⟨
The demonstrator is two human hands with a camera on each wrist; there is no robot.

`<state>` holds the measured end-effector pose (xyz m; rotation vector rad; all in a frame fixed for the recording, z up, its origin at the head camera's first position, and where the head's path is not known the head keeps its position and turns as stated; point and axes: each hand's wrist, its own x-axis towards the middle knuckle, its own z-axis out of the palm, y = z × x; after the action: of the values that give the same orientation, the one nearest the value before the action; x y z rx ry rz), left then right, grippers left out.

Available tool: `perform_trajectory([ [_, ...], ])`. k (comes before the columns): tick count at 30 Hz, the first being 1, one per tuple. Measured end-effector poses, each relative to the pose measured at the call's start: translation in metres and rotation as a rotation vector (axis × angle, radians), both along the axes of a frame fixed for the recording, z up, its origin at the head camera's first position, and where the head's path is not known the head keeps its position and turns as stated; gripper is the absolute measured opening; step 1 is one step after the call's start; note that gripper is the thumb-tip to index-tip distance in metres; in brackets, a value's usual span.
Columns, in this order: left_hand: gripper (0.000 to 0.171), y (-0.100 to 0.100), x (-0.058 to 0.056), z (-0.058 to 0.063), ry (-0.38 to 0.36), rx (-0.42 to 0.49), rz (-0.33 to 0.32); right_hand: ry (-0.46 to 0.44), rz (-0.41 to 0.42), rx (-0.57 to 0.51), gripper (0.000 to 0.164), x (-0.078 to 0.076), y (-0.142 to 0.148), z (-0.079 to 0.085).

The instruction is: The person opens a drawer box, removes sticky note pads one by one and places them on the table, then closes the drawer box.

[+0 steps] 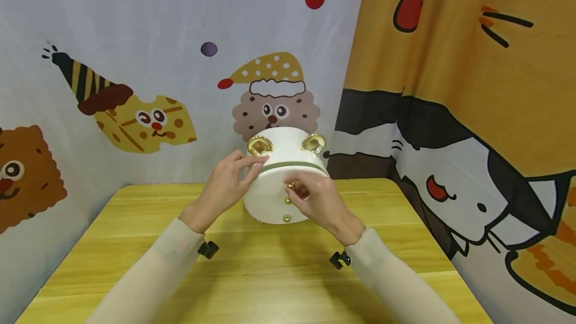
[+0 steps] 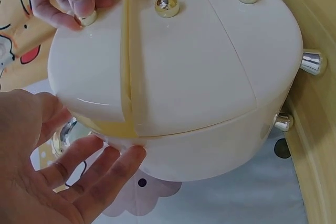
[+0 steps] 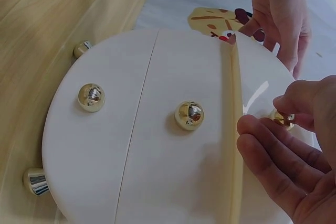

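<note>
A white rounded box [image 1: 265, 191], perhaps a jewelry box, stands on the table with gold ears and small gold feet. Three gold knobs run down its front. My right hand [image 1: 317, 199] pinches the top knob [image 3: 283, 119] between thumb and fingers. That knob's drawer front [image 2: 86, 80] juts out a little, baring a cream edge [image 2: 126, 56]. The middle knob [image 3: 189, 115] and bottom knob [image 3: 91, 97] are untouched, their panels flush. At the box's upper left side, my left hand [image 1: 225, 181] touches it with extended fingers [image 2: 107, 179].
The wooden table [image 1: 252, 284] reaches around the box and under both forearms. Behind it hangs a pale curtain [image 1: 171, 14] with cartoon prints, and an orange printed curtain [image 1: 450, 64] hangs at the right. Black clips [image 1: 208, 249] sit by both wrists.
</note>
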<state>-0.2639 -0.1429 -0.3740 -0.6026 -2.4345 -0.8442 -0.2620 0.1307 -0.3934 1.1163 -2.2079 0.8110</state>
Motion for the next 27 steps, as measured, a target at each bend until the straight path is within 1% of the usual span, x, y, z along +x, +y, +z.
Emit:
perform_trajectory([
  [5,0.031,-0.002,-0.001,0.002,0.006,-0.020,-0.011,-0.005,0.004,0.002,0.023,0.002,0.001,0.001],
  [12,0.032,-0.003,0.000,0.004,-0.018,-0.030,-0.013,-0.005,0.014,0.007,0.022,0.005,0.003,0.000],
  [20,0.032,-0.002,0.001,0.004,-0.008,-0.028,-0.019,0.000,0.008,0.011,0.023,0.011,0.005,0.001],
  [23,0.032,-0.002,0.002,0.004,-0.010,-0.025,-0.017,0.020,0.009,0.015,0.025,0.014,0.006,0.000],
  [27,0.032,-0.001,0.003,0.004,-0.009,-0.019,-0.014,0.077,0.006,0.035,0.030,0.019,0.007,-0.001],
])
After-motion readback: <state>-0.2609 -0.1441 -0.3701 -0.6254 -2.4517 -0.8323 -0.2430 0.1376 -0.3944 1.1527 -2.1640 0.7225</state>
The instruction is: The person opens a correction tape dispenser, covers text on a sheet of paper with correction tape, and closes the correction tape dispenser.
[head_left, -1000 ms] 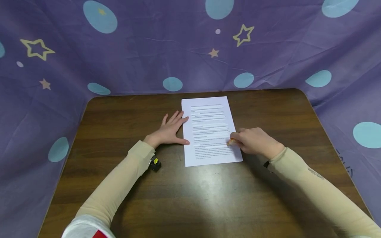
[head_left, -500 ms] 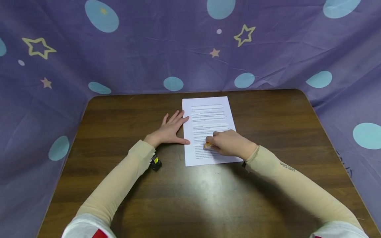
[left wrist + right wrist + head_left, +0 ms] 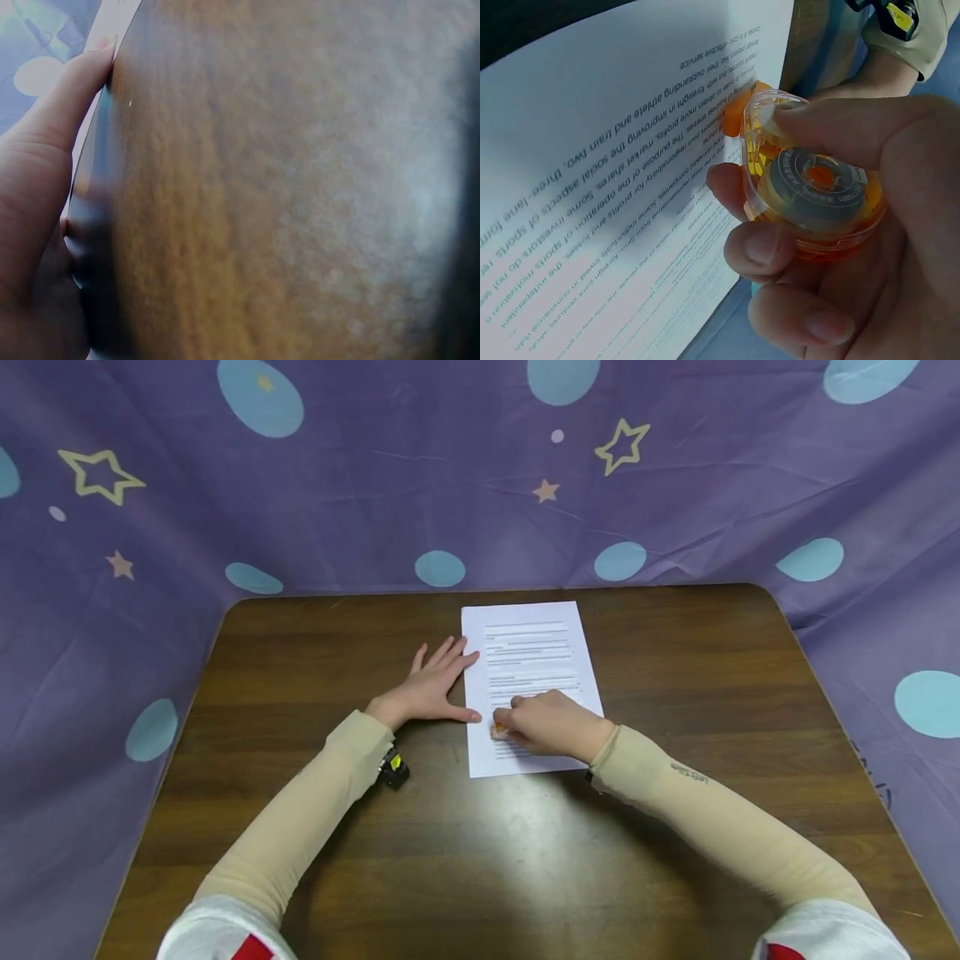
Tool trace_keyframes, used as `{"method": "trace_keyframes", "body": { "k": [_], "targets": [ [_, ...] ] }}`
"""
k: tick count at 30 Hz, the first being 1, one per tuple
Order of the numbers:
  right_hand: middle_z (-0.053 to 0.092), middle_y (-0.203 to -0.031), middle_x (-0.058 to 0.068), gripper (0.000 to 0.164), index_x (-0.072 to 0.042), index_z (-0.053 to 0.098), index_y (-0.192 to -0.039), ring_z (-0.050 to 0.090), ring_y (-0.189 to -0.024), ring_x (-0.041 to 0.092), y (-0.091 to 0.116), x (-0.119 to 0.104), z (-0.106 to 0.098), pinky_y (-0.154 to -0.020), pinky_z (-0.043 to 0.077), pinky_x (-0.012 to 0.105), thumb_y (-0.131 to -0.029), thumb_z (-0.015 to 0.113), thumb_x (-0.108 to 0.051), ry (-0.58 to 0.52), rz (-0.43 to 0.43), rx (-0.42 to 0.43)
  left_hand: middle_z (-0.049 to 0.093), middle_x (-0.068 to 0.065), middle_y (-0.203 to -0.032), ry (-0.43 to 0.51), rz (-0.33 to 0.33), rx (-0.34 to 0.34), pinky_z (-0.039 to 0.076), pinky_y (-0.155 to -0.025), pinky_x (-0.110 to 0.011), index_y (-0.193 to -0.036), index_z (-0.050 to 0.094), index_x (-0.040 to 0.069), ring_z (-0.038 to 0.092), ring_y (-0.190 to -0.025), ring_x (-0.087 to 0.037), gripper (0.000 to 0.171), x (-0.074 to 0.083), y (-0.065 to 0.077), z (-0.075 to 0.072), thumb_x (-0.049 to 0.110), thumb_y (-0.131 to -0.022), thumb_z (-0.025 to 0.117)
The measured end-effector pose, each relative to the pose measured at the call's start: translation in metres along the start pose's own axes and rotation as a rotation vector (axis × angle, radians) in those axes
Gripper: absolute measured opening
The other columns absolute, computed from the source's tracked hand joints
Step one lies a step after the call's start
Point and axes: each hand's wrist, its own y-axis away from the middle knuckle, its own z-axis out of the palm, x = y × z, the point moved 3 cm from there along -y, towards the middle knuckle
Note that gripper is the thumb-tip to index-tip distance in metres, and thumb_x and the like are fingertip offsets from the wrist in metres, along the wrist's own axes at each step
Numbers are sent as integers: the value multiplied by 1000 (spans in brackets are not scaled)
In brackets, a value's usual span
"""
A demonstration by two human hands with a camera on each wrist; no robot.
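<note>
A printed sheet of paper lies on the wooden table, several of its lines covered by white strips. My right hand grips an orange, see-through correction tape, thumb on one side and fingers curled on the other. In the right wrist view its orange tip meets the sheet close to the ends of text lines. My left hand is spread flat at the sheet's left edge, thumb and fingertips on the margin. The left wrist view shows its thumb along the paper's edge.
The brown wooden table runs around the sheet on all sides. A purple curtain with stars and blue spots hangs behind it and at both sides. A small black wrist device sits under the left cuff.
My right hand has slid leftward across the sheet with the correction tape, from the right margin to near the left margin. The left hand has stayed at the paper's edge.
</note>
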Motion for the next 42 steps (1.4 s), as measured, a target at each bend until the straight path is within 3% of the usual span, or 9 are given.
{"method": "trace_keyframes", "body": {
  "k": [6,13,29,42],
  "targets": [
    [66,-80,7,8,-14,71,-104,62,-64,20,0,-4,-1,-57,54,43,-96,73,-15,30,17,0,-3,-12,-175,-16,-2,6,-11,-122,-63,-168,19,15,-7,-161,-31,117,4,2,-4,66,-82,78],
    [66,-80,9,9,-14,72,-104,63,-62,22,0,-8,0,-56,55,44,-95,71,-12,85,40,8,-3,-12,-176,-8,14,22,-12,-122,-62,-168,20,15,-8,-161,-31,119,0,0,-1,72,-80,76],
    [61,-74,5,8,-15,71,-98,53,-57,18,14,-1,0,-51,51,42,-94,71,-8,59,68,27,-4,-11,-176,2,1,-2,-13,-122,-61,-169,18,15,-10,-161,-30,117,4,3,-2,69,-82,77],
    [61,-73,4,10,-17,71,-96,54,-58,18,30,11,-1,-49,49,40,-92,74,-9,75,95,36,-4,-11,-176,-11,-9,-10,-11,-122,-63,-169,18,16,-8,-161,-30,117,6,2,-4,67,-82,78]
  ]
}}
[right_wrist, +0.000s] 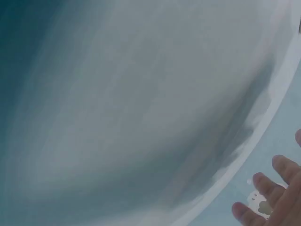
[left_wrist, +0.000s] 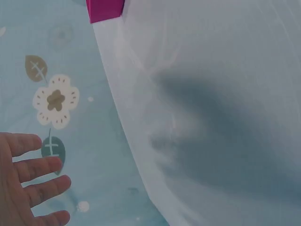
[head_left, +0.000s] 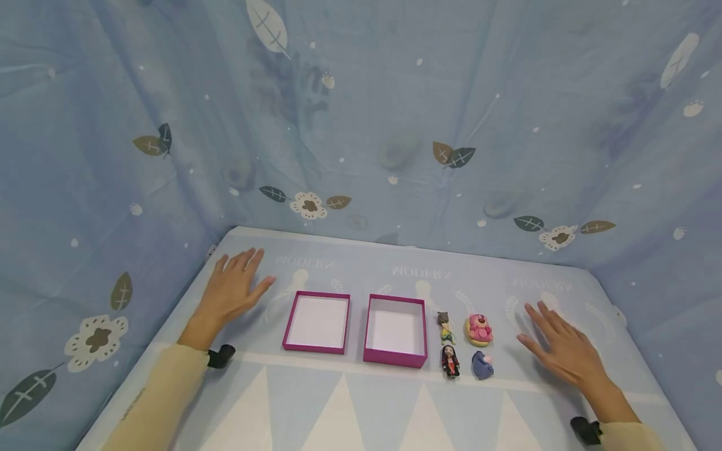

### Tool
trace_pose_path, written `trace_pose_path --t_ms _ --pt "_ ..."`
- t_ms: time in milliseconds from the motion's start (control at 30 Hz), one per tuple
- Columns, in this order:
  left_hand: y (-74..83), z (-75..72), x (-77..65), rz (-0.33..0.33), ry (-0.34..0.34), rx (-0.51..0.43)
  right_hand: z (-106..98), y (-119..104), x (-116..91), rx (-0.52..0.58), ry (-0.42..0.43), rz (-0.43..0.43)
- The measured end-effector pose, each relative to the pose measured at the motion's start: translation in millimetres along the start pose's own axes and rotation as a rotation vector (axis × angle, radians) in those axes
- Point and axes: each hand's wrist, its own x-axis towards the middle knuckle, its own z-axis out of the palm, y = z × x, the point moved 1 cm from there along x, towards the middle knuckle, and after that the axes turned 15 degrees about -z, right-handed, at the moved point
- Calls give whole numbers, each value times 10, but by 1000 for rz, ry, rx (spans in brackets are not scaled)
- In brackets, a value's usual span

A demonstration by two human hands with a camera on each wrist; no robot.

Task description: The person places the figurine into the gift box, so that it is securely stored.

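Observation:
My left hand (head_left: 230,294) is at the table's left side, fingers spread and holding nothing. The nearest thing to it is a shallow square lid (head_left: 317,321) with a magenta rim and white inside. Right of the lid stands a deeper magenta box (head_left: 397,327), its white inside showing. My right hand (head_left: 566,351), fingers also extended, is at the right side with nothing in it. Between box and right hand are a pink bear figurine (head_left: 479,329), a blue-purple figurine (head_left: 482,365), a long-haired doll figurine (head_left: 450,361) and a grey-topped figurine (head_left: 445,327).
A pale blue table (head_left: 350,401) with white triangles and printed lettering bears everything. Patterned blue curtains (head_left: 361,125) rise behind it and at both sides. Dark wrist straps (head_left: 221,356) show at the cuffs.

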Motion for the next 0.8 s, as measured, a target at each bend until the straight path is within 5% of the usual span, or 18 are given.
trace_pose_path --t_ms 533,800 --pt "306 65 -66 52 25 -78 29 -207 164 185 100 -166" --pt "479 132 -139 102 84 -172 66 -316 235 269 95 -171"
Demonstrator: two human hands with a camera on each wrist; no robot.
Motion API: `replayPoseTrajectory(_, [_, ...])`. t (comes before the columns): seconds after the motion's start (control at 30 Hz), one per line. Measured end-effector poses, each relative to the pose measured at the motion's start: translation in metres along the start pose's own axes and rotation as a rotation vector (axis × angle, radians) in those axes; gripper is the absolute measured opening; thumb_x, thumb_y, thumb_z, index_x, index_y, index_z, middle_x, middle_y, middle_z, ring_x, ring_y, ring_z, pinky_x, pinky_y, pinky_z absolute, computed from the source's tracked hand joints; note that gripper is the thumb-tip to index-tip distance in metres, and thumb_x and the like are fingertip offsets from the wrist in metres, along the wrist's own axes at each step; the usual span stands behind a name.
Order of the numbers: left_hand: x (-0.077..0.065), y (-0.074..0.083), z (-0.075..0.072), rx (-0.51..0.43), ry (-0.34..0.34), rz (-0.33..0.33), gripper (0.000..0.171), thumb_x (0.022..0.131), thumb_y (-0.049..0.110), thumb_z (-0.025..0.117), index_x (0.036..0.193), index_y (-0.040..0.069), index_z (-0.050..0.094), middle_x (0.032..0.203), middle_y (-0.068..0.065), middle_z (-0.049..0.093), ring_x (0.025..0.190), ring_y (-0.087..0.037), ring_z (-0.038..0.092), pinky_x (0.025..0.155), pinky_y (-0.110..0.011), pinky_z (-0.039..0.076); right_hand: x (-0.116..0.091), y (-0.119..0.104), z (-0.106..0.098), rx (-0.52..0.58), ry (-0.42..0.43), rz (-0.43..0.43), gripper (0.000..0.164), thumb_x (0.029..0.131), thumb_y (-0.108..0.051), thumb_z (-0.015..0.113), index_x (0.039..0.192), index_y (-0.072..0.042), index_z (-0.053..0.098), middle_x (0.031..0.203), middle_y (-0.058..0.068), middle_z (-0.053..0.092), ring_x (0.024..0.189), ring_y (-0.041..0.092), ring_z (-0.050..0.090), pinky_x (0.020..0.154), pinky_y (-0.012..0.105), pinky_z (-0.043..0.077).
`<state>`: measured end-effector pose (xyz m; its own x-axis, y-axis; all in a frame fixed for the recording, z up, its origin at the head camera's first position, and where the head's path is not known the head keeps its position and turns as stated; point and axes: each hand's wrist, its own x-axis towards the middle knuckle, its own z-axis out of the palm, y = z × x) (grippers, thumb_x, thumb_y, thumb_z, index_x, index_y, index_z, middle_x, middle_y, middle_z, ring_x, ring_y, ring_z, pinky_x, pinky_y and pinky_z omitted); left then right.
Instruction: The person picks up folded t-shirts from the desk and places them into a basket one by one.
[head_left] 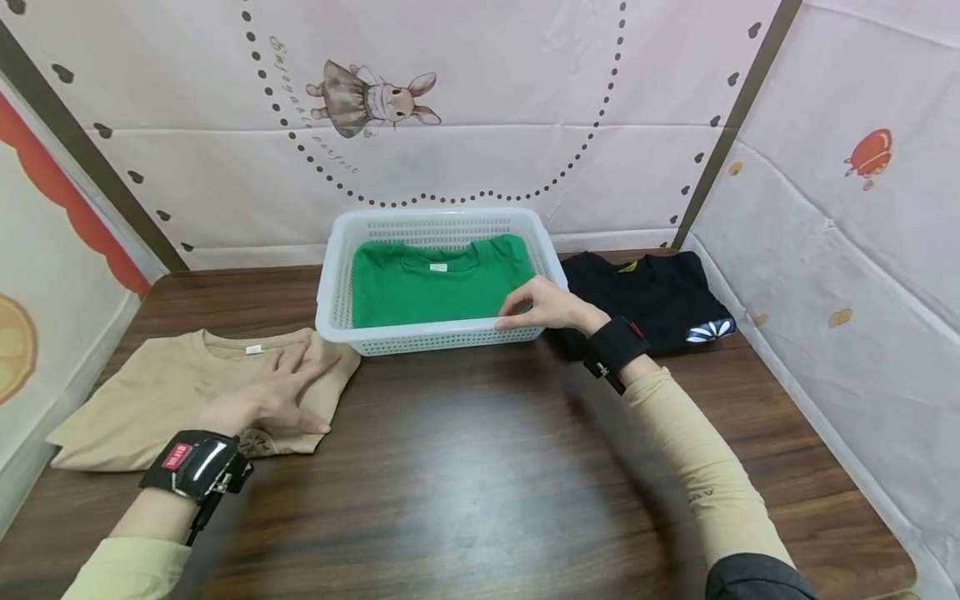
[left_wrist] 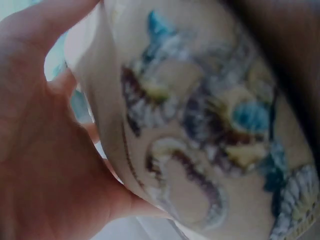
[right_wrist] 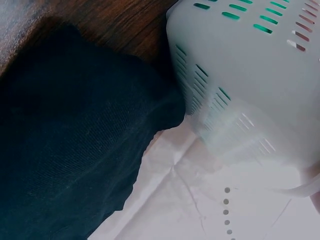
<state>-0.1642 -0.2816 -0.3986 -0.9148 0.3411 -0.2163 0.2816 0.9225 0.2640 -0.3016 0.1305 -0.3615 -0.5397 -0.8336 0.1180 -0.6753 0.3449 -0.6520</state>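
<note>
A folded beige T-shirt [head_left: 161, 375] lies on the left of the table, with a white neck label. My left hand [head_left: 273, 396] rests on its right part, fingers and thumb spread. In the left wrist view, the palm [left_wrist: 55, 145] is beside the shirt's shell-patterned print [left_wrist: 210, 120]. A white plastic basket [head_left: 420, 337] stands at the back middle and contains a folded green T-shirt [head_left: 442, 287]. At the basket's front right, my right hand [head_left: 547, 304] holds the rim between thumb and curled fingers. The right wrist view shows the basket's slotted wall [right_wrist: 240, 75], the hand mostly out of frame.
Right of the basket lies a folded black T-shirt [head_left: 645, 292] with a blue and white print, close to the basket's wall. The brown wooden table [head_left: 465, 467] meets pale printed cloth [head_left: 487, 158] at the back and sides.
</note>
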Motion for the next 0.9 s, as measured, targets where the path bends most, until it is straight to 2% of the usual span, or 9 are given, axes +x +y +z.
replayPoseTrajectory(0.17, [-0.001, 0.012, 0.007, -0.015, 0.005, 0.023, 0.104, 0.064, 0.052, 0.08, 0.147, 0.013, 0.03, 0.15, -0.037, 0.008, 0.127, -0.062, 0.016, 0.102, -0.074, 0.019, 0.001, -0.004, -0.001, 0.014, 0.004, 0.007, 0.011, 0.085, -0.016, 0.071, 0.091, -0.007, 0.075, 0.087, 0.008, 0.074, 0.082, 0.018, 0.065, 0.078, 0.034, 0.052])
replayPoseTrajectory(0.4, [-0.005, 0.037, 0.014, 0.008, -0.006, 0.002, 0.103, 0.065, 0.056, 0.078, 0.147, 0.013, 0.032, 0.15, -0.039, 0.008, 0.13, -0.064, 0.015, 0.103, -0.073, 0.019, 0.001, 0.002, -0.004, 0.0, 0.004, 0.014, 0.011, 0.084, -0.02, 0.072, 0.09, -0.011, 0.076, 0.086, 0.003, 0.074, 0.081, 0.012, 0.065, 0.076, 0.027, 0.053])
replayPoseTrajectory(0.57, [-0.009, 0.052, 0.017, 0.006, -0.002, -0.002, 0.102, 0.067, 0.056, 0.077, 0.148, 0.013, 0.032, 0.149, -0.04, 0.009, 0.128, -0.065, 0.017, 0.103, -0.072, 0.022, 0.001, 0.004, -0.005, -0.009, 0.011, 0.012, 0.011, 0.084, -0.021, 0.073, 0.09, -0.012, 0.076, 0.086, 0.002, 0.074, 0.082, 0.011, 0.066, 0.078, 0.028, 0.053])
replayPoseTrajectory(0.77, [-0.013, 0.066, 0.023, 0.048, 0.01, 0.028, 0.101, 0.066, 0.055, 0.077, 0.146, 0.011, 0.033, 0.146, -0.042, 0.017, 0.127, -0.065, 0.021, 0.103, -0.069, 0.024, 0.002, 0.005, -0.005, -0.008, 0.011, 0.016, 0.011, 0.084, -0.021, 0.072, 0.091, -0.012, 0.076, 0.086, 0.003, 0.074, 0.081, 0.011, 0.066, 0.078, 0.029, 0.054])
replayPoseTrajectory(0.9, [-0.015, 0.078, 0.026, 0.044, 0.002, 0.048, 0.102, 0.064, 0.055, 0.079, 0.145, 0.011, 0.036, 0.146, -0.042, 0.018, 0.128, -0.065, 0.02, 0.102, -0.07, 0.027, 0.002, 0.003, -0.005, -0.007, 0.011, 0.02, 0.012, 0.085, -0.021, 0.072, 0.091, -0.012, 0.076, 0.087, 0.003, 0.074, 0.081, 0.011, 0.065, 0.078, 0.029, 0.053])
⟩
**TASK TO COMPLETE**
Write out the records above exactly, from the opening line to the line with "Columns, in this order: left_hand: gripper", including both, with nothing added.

**EXERCISE SOLUTION**
The demonstrator is two human hands with a camera on each wrist; there is no robot.

`<state>` holds the measured end-effector pose (xyz m; rotation vector rad; all in a frame fixed for the recording, z up, its origin at the head camera's first position, and where the head's path is not known the head keeps its position and turns as stated; point and axes: each hand's wrist, its own x-axis towards the middle knuckle, its own z-axis out of the palm, y = z × x; after the action: of the values that give the same orientation, the one nearest the value before the action; x y z rx ry rz), left then right, grippers left out.

Available tool: `perform_trajectory([ [_, ...], ])`. k (comes before the columns): tick count at 30 Hz, the first being 1, one per tuple. Measured end-effector poses, each relative to the pose measured at the call's start: translation in metres and rotation as a rotation vector (axis × angle, radians), both along the axes of a frame fixed for the recording, z up, its origin at the head camera's first position, and where the head's path is not known the head keeps its position and turns as stated; gripper is the absolute measured opening; step 1 is one step after the call's start; note that gripper is the thumb-tip to index-tip distance in metres; in brackets, a value's usual span.
Columns, in this order: left_hand: gripper (0.000 to 0.171), y (-0.100 to 0.100), x (-0.058 to 0.056), z (-0.058 to 0.063), ry (-0.38 to 0.36), rx (-0.42 to 0.49), rz (-0.33 to 0.32); right_hand: ry (-0.46 to 0.44), rz (-0.41 to 0.42), rx (-0.57 to 0.51), gripper (0.000 to 0.164), x (-0.078 to 0.076), y (-0.142 to 0.148), z (-0.079 to 0.085).

What appears above is the complete answer.